[Stored items from a collection]
>>>>>

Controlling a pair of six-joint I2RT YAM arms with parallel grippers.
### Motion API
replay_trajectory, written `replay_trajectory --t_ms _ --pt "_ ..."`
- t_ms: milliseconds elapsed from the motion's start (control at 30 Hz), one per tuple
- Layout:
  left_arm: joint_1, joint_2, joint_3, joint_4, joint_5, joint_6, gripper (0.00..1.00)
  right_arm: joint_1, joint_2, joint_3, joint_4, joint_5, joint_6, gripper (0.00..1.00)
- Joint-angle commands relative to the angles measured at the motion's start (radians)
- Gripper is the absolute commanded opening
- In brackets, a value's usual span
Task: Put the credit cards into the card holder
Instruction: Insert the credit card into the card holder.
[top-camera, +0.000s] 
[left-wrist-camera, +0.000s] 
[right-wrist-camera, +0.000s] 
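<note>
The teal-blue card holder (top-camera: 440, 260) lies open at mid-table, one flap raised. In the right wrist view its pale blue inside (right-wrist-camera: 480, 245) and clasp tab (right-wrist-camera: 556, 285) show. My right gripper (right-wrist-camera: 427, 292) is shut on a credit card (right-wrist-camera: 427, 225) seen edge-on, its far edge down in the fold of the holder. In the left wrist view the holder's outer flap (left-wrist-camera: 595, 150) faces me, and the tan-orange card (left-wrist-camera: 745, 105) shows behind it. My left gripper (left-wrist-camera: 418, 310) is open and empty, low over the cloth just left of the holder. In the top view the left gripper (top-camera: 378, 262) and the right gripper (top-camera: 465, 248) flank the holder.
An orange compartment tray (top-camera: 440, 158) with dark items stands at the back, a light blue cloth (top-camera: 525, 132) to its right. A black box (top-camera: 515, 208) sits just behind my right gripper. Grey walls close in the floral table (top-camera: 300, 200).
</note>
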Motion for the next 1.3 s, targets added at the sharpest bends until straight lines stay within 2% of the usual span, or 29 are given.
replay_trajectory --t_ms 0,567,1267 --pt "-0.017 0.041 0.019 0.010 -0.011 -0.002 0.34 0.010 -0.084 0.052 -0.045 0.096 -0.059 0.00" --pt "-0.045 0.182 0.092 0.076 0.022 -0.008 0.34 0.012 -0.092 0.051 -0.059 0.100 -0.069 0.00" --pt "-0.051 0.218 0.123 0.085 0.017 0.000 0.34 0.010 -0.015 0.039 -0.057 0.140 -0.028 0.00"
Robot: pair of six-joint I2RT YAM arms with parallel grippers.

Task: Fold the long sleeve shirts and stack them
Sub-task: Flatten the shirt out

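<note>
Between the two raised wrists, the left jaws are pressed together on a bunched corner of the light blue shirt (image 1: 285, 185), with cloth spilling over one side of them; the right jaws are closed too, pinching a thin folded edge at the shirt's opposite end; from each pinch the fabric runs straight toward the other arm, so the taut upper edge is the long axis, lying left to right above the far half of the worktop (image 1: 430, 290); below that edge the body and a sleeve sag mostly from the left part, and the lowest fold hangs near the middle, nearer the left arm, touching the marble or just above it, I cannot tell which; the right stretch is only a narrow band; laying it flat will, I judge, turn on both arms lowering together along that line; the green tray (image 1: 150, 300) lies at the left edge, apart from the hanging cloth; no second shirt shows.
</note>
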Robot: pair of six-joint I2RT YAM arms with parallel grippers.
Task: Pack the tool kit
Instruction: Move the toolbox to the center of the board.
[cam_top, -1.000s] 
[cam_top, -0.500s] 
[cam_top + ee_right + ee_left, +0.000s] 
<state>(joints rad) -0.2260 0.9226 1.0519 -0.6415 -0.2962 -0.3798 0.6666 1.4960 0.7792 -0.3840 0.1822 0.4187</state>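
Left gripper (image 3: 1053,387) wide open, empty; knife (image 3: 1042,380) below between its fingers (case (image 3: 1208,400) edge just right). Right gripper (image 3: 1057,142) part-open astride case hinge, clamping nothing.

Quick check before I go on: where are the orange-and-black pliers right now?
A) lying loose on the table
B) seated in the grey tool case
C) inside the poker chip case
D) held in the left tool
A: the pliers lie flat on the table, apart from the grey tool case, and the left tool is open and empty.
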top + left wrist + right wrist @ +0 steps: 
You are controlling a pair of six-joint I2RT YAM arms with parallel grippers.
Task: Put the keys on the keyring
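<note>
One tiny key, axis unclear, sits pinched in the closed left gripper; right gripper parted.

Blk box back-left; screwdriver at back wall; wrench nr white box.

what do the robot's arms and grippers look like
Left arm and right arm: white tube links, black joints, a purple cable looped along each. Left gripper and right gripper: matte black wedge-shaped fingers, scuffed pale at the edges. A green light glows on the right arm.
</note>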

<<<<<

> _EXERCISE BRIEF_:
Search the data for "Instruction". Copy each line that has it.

> _TASK RESULT_:
Instruction: Insert the credit card into the card holder.
Instruction: Move the toolbox to the center of the board.

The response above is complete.